### What to work on:
Could you repeat the whole listing below exactly as it stands?

### Dataset content:

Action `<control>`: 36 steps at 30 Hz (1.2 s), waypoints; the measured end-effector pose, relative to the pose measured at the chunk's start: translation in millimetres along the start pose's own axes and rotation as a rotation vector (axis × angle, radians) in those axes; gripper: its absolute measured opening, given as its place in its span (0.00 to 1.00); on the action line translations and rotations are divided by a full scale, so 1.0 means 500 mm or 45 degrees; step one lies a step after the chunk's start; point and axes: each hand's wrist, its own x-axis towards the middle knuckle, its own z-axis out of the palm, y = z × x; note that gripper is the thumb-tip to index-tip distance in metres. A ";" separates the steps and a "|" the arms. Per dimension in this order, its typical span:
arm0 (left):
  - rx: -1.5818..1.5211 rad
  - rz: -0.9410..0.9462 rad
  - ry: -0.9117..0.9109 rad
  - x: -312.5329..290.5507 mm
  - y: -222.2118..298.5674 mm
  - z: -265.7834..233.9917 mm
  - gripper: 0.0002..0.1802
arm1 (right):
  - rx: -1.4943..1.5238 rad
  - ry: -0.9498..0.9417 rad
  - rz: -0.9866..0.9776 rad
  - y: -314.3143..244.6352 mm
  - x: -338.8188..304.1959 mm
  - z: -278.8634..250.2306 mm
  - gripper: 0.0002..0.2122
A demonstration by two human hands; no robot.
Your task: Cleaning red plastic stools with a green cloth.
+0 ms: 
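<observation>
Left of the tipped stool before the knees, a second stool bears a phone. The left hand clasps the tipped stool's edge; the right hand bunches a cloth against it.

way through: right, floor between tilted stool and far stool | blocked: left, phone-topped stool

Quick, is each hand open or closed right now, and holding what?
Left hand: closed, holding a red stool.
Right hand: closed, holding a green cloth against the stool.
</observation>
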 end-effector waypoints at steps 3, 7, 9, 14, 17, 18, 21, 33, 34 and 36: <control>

### Finished exercise:
Action `<control>`: 36 steps at 30 Hz (1.2 s), waypoints; the measured end-effector pose, relative to the pose measured at the chunk's start: translation in millimetres along the start pose's own axes and rotation as a rotation vector (axis × angle, radians) in those axes; gripper: its absolute measured opening, given as its place in its span (0.00 to 1.00); on the action line translations and rotations are divided by a full scale, so 1.0 means 500 mm or 45 degrees; step one lies a step after the chunk's start; point and axes: each hand's wrist, its own x-axis towards the middle knuckle, its own z-axis out of the palm, y = z × x; note that gripper is the thumb-tip to index-tip distance in metres. A ";" separates the steps and a "|" the arms. Per dimension in this order, its typical span:
arm0 (left):
  - rx: -1.5818..1.5211 rad
  - rz: -0.9410..0.9462 rad
  - ry: -0.9117..0.9109 rad
  - x: -312.5329..290.5507 mm
  - y: -222.2118..298.5674 mm
  - z: -265.7834..233.9917 mm
  - gripper: 0.0002..0.1802
arm1 (right):
  - rx: -1.4943..1.5238 rad
  - ry: -0.9498..0.9417 rad
  - rz: -0.9866..0.9776 rad
  - y: -314.3143..244.6352 mm
  - x: -338.8188..304.1959 mm
  - z: -278.8634..250.2306 mm
  - gripper: 0.0002..0.2122
A demonstration by two human hands; no robot.
Your task: Cleaning red plastic stools with a green cloth.
+0 ms: 
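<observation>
Left of the tipped stool before the knees, a second stool bears a phone. The left hand clasps the tipped stool's edge; the right hand bunches a cloth against it.

way through: right, floor between tilted stool and far stool | blocked: left, phone-topped stool

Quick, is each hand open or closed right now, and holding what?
Left hand: closed, holding a red stool.
Right hand: closed, holding a green cloth against the stool.
</observation>
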 end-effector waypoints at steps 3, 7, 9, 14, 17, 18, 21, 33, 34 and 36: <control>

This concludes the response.